To make the RX7 brakes give the same torque as the Porsche units I would need to increase the radius of the rotors but I've always known this isn't necessarily the best way to go. I remember an episode of Top Gear where James May put ridiculous brakes on a Renault van and he actually made it slower. Also there was an issue of Sport Compact Car where they put bigger brakes on some car and they lost noticeable power on the dyno. 

As for the braking bias, it's really convenient on the MKV. It's actually all controlled through the ABS system electronically and there is no mechanical proportioning to adjust. There's actually only one or two lines coming out of the master cylinder instead of the usual 4. I'm not sure how this wizardry works but I've been told you don't even have to worry about it, it's all taken care of by the computers. I know that doesn't sound right to me either, but when you drive it you can feel how it dynamically adjusts the ratio. For slow stops it uses almost %100 rear brakes. Then depending on how fast and hard you push the pedal you start to get a lot more power to the front brakes. Just given that experience I would believe that it could handle changing the calipers without adjustments.

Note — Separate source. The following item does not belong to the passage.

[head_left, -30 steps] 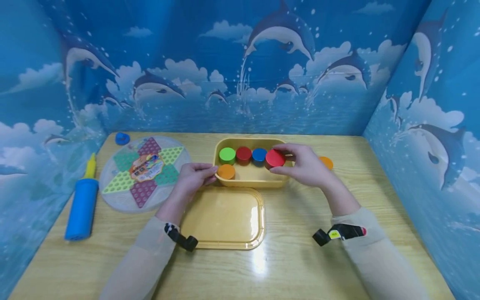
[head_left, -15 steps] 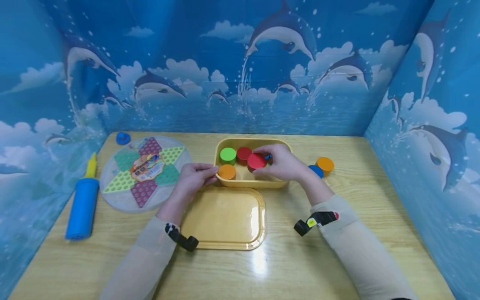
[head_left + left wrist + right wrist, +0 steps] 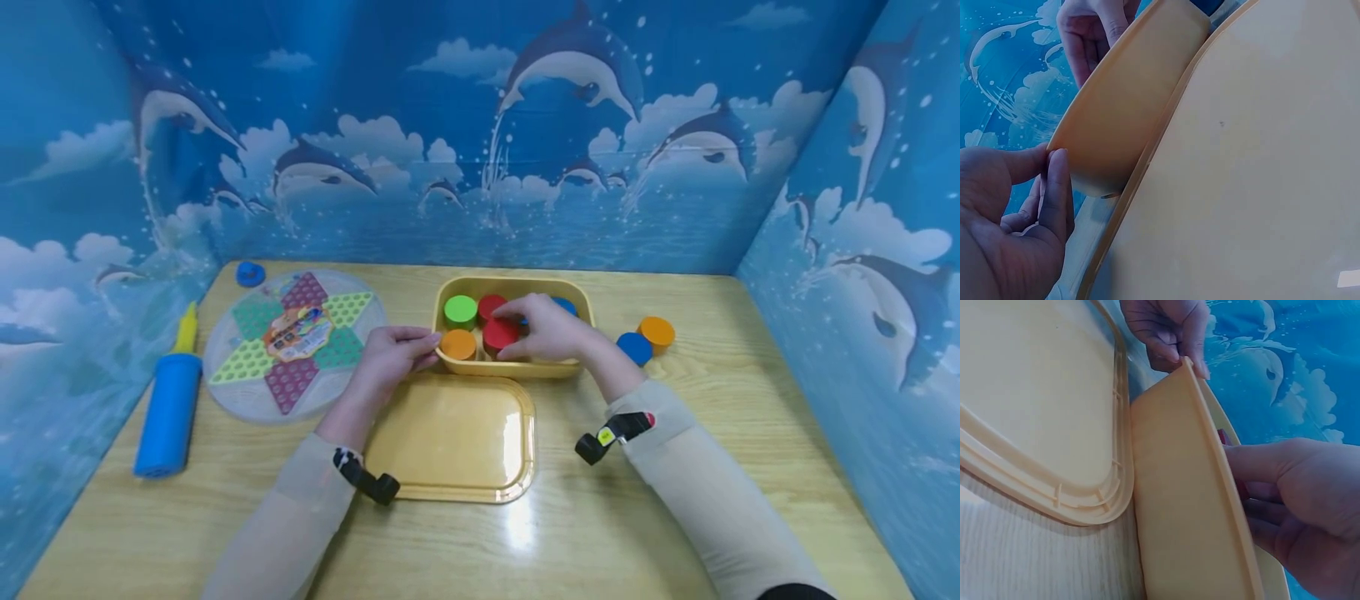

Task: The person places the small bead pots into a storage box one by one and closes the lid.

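My left hand point(image 3: 396, 358) pinches the left rim of a yellow plastic box point(image 3: 517, 370); the left wrist view shows thumb and fingers on that rim. My right hand point(image 3: 555, 330) reaches inside, gripping a red round block point(image 3: 500, 338) between thumb and fingers. That block stands at the front, just right of an orange round block point(image 3: 457, 344). Behind them are a green round block point(image 3: 461, 312) and another red one point(image 3: 491, 306). A blue block point(image 3: 564, 306) shows partly behind my right hand. In the right wrist view the box wall hides most of the held block.
A yellow lid point(image 3: 450, 442) lies in front of the box. Right of it sit a blue block point(image 3: 634, 347) and an orange block point(image 3: 657, 334). To the left are a round game board point(image 3: 300, 342), a blue pump point(image 3: 169, 417) and a small blue object point(image 3: 250, 273).
My right hand has carried the red block leftward and toward the front of the box, beside the orange one. The blue block on the table has come into sight. My left hand stays on the rim.
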A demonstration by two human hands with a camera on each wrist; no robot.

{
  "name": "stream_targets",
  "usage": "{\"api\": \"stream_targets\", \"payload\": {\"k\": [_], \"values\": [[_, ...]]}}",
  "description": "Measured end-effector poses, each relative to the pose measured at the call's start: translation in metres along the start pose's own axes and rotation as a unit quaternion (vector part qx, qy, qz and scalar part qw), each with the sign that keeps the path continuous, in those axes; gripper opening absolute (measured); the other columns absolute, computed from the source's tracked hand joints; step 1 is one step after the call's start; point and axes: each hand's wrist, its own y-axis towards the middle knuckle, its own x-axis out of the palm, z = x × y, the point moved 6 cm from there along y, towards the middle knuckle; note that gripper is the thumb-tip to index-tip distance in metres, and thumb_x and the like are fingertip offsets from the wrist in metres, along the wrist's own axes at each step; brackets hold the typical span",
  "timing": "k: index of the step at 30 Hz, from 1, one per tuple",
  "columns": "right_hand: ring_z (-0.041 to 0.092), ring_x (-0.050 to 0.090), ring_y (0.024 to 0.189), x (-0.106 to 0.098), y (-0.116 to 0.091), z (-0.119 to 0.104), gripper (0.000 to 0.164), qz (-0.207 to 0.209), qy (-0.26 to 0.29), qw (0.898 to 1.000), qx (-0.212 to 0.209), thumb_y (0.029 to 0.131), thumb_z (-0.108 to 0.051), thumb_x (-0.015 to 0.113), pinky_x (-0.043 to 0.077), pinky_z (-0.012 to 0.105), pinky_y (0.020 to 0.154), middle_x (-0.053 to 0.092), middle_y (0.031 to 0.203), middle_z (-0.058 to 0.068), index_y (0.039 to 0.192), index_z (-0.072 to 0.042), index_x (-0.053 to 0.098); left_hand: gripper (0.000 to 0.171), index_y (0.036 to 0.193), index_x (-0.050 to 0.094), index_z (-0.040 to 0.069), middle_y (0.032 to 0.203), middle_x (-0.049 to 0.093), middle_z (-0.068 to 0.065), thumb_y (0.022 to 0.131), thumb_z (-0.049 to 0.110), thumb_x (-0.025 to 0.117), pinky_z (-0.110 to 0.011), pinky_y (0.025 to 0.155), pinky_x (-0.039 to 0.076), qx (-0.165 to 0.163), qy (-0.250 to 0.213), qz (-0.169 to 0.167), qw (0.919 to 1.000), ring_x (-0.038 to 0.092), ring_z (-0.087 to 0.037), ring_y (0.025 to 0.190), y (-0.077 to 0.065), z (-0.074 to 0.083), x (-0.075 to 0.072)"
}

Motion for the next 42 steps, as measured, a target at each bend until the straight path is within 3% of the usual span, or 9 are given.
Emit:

So what you're saying about the master cylinder is that if I increase the piston area of the calipers, the stroke of my pedal will increase to achieve the same brake line pressure? I think right now I have too much stroke in the pedal already but that has something to do with how much I am over-working the stock brakes. I was considering upgrading to a larger master cylinder, but after hearing what you said that might not be a good idea. So if I am understanding this right, a larger master cyliner will require a shorter stroke but greater pedal effort? 

The brake booster sounds like something worth messing with, but I'm not sure how to adjust things like the jump point. If I installed the Audi TT master cylinder and brake booster together would that give it a good OEM match for the servo ratio and jump point? 

I'll get doing my homework and see if I can figure out the piston size on those RX7 calipers. I know I've seen it for the Porsche units so I can figure that one out pretty easy.


----------



## GodSquadMandrake (Feb 17, 2004)

So I sat down at the computer with All Data and did the research and math. Here are the results...

The RX7 brakes would actually be a downgrade! I was surprised too. But even with 4 pistons they have less surface area and less clamping force. I would have to go with huge rotors to get more brake torque and even then it wouldn't be worth it. 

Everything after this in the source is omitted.